ERIC BONSE ÜBER DIE EU-BEAMTENGEHÄLTER : Berliner Neiddebatte
Der Streit über das EU-Budget der Jahre 2014 bis 2020 hat eine hässliche Wendung genommen. Ab sofort wird nicht mehr über Sinn und Unsinn von Agrarsubventionen diskutiert. Auch ob die neue Finanzsteuer dem EU-Budget zugutekommen und Wachstumsprogramme finanzieren soll, bleibt ungeklärt.
Plötzlich geht es nur noch um ein Thema: Verdienen EU-Beamte mehr als Kanzlerin Merkel – und wenn ja, was kann man dagegen tun? Soll man die EU rückbauen und die EU-Kommission eindampfen, wie es der britische Premier Cameron fordert? Oder reicht es, das Verwaltungsbudget kräftig zusammenzustreichen? Die bizarre Debatte geht auf einen Bild-Bericht zurück. Die Zeitung empörte sich als erste über den „Brüsseler Gehaltswahnsinn“. Allerdings nahm die Geschichte am Wochenende ungeahnte Dimensionen an. „Tausende EU-Beamte verdienen mehr als Merkel“, hieß die mediale Erregung.
All das wäre nicht weiter schlimm, wenn es um eine rationale Abwägung ginge. Natürlich darf man die Beamtengehälter und EU-Privilegien kritisieren. Angesichts der von Brüssel verordneten Austeritätspolitik muss man das sogar. Natürlich darf man das Gehalt der Eurokraten mit dem der Regierungschefs vergleichen.

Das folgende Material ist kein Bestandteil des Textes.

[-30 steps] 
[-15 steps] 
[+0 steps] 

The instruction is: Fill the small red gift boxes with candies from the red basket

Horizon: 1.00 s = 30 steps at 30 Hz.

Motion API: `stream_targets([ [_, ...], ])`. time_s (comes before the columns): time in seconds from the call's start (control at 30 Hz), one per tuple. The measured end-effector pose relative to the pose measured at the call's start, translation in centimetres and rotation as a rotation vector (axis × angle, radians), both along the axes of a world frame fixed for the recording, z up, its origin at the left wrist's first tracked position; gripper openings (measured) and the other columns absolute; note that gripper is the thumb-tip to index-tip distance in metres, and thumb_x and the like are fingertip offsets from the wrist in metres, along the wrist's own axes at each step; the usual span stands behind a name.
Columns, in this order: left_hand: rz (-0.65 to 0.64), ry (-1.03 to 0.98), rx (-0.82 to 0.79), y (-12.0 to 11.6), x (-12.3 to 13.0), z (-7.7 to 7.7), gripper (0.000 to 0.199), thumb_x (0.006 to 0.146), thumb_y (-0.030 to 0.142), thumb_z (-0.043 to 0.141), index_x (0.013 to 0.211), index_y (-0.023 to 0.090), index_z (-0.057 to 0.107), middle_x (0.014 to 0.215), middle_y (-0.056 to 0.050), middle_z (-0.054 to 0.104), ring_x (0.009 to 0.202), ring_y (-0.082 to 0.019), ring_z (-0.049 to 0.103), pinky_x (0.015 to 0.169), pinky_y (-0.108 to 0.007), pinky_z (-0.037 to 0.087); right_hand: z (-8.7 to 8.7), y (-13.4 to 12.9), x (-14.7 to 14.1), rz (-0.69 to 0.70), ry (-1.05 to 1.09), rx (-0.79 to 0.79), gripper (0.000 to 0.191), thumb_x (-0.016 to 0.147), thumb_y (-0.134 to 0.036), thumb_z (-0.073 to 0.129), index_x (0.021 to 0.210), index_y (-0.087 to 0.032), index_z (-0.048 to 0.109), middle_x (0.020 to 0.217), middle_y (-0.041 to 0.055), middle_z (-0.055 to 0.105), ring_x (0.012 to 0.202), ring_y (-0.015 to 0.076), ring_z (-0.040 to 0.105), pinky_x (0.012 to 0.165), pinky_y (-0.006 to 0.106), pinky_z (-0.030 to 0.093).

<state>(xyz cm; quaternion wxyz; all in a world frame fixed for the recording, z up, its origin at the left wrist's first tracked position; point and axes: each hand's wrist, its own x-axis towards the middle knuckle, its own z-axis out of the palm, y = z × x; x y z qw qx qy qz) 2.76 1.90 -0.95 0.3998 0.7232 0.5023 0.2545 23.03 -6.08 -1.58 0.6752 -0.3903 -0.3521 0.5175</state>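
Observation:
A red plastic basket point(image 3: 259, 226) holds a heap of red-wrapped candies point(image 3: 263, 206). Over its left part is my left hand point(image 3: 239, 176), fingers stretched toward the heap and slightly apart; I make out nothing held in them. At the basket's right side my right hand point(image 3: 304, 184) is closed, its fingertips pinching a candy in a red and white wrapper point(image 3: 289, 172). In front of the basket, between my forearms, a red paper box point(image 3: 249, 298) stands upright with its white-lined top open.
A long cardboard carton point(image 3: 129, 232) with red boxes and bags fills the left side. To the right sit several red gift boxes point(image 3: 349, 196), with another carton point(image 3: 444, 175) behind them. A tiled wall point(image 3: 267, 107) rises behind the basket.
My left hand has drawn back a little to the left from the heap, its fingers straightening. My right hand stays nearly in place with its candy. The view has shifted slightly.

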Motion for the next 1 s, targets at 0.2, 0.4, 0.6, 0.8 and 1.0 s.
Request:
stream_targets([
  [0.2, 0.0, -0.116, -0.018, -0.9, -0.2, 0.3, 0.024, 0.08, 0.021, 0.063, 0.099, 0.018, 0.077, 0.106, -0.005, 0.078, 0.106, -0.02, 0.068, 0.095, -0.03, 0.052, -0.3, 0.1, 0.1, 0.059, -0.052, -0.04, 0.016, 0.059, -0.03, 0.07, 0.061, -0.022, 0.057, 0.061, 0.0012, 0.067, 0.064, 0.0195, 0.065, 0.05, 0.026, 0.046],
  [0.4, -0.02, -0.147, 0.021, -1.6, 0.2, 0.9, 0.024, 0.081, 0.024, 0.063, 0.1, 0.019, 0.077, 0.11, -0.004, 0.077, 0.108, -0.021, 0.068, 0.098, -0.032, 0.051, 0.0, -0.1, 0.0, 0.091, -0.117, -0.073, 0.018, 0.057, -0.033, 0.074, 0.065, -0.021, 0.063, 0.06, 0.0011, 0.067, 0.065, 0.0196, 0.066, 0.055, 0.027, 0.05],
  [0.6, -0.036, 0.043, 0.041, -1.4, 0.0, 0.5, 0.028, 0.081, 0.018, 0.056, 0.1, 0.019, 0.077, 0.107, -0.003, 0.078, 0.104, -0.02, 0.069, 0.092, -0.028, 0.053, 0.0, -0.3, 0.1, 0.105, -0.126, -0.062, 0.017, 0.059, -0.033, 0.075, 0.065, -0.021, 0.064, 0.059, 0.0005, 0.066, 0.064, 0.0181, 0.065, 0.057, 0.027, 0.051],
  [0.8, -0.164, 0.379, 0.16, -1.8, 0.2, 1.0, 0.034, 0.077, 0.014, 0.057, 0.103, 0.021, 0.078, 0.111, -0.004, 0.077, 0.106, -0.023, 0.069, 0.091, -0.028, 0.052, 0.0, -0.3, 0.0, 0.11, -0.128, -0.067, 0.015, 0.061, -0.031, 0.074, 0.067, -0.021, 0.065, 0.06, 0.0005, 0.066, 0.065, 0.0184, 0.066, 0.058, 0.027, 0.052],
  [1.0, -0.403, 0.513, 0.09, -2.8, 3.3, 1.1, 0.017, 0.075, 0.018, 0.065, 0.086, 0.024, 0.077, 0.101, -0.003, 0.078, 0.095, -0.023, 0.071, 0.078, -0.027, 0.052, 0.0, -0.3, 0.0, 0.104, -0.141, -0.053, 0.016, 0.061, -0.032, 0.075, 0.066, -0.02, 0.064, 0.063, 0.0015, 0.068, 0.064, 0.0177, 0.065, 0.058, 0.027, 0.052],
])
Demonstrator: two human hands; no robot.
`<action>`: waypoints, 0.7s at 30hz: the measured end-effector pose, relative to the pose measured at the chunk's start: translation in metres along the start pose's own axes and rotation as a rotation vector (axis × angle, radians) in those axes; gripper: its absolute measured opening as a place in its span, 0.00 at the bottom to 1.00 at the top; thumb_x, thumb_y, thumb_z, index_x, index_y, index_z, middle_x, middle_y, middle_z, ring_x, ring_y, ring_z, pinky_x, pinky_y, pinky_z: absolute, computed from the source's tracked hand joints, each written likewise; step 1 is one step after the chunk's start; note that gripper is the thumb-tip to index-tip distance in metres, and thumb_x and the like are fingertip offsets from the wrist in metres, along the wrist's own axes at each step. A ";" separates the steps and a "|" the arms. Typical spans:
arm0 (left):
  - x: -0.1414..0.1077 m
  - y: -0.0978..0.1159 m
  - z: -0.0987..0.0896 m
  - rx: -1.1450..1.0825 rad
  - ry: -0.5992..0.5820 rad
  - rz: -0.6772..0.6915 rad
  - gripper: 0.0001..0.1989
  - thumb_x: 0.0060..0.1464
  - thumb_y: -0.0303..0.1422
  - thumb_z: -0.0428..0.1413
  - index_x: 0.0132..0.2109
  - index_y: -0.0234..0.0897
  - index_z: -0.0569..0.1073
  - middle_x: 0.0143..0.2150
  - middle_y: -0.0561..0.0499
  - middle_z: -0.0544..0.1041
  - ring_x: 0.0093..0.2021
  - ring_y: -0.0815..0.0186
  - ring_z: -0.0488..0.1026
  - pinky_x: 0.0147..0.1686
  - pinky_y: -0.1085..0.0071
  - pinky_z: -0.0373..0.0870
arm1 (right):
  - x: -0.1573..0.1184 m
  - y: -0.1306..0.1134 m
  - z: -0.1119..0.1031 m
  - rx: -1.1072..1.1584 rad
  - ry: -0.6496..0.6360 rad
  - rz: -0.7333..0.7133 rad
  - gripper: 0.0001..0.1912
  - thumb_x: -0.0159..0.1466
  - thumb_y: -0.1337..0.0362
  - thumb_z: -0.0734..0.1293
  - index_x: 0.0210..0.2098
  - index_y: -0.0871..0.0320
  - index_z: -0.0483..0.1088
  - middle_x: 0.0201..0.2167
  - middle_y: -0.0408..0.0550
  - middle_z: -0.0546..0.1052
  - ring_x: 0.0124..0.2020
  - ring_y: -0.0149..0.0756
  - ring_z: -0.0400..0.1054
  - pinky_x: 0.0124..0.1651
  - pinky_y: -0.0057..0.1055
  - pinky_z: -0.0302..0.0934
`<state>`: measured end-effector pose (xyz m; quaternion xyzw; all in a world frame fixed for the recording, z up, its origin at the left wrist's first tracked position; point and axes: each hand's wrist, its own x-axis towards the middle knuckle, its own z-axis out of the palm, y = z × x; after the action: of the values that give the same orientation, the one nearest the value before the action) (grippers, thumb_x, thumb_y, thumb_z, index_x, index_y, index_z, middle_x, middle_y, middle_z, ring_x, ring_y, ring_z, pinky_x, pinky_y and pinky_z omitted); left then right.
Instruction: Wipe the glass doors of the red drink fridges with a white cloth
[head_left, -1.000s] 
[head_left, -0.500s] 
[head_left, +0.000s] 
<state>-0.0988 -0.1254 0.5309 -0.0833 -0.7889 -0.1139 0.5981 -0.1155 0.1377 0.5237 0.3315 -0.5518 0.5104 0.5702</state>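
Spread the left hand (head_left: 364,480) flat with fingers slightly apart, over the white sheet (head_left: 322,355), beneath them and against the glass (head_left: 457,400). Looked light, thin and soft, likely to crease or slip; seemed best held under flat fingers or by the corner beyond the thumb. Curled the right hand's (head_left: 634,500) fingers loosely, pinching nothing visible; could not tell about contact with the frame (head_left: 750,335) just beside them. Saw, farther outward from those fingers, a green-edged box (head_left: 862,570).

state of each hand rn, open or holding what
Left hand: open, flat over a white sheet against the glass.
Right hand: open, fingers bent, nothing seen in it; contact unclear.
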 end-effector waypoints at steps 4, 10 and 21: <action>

Doch hier geht es nicht um eine rationale Abwägung, sondern um eine Neiddebatte, die – wenn nicht alles täuscht – bewusst von Berlin geschürt wird, um Druck auf die EU-Kommission zu machen. Deren Ziel ist, den „Eurokraten“ den Rest von Legitimation zu entziehen, um leichter deutsche Interessen durchzusetzen. Die schwarz-gelbe Bundesregierung ist nämlich entschieden dagegen, die unsinnigen Agrarsubventionen zu kürzen. Merkel ist auch dagegen, die Finanzsteuer für Wachstum zu nutzen. Doch darüber redet sie nicht gern. Lieber startet sie populistische Ablenkungsmanöver.